Travail à temps partiel : pour la CGPME Côte d’Or, “il redevient possible d'embaucher”

Une ordonnance présentée par le ministre du Travail, François Rebsamen, est saluée par la CGPME (Confédération générale du patronat des petites et moyennes entreprises). Le syndicat estime que de nouvelles dispositions sur le travail à temps partiel "sécurisent les employeurs".

Par B.L.


Quelle est la réglementation pour le travail à temps partiel ?

Pour lutter contre les temps partiels subis, la loi impose une durée minimale de 24 heures par semaine pour les nouvelles embauches.
Cette disposition comporte une série de dérogations : étudiants de moins de 26 ans, employés des particuliers, intérimaires et salariés atteignant 24 heures avec plusieurs emplois.
Des exceptions sont aussi possibles en cas de demande explicite du salarié ou d'accord de branche négocié entre le patronat et les syndicats, sous réserve de contreparties.


Qu’est ce qui a changé dans la réglementation ?

L'ordonnance présentée par François Rebsamen "apporte des précisions", qui étaient réclamées par le patronat depuis plusieurs mois.

Ainsi, un salarié travaillant moins de 24 heures par semaine avant l’entrée en vigueur de la loi, ou ayant accepté de travailler moins de 24 heures après son entrée en vigueur, ne pourra pas exiger de passer à plus de 24 heures en cas d’absence d’emploi disponible.

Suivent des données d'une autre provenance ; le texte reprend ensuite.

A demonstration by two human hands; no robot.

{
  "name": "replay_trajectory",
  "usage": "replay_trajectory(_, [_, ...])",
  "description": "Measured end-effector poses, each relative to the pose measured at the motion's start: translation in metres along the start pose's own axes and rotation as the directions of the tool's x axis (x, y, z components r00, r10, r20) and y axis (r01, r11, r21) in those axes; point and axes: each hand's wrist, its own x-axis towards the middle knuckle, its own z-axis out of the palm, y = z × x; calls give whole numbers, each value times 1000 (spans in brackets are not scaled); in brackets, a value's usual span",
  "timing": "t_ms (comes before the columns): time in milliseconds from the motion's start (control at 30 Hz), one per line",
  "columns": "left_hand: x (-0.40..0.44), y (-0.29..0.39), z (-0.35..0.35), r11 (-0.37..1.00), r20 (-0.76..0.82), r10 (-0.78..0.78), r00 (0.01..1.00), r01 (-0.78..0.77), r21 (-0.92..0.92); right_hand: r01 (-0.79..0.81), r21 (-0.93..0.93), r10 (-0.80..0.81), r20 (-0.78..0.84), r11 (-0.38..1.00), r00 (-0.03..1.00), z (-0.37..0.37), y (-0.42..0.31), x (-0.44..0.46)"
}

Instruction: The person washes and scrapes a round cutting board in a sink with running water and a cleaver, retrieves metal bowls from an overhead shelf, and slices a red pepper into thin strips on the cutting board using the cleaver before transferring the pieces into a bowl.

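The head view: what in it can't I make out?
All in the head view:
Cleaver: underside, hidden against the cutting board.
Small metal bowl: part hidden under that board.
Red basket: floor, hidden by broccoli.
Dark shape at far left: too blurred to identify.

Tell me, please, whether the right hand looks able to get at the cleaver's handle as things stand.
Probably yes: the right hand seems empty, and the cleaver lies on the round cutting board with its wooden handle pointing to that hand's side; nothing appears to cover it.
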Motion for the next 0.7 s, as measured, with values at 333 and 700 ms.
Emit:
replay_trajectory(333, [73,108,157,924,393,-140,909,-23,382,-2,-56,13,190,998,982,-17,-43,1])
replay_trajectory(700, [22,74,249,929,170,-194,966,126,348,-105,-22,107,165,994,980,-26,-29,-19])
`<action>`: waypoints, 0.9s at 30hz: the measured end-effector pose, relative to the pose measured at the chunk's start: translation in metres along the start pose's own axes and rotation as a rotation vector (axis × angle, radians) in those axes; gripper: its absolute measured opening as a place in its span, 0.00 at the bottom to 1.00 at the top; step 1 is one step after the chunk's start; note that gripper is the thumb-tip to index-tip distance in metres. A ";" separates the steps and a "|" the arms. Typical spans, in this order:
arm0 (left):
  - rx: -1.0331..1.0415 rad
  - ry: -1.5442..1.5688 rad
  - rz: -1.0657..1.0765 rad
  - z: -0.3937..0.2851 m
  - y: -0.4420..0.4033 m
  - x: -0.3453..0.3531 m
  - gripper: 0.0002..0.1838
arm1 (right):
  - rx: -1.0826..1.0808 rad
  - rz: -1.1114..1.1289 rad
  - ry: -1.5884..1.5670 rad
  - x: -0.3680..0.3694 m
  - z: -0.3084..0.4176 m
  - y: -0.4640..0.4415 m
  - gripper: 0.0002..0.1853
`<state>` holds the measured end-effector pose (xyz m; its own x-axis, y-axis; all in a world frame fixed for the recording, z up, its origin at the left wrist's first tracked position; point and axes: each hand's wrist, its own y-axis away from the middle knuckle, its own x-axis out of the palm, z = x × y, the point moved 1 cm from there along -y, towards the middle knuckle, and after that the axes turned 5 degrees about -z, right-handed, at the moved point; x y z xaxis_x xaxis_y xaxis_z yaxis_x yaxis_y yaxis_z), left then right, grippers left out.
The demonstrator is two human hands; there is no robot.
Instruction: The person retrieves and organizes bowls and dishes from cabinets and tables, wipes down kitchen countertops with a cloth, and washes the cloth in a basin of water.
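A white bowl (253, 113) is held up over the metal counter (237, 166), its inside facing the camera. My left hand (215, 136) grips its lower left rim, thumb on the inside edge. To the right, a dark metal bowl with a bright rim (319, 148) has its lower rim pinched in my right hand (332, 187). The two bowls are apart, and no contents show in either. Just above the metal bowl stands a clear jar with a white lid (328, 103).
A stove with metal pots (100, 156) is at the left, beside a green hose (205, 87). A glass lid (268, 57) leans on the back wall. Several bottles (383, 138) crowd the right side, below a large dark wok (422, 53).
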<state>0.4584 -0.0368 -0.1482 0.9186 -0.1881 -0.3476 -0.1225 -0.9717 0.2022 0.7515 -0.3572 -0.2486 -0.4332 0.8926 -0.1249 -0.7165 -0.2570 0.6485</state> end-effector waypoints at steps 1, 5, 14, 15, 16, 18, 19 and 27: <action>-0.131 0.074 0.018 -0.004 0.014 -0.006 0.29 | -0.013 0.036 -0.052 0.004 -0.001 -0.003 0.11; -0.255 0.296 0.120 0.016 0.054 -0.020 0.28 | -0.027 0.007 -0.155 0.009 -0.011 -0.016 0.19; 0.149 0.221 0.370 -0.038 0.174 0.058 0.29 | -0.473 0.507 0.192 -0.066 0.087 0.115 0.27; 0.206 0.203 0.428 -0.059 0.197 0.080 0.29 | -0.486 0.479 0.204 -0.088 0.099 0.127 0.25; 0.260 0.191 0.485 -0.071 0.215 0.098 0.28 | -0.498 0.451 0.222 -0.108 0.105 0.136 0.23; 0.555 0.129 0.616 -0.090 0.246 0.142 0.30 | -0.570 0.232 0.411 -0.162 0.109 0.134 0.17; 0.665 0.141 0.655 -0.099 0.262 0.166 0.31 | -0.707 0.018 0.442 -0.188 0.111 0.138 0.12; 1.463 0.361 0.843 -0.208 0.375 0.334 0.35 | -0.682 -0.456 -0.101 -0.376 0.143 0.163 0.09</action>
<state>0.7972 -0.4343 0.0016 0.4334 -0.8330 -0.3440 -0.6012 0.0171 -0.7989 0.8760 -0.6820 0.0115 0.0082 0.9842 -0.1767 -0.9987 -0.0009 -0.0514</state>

L'ordonnance précise aussi que "la durée de 24 heures ne s'applique pas aux contrats de moins d'une semaine et aux contrats de remplacement".


Que dit la CGPME ?

"Ce texte vient ainsi sécuriser juridiquement les employeurs et atténuer considérablement la portée négative de la loi. Le bon sens a prévalu. Des centaines de milliers d’emplois étaient en jeu et il y a donc tout lieu de s’en réjouir", se réjouit la CGPME Côte d’Or.
De nombreux chefs d’entreprise étaient descendus dans la rue le 1er décembre 2014, à Paris, lors de l’appel de la Confédération, et le 5 décembre à Quetigny, pour manifester leur exaspération,

Le dispositif ainsi complété "sécurise" les employeurs, "tout en préservant le droit nouveau que constitue pour les salariés l'instauration d'une durée minimale de travail en matière de temps partiel", indique de son côté le gouvernement.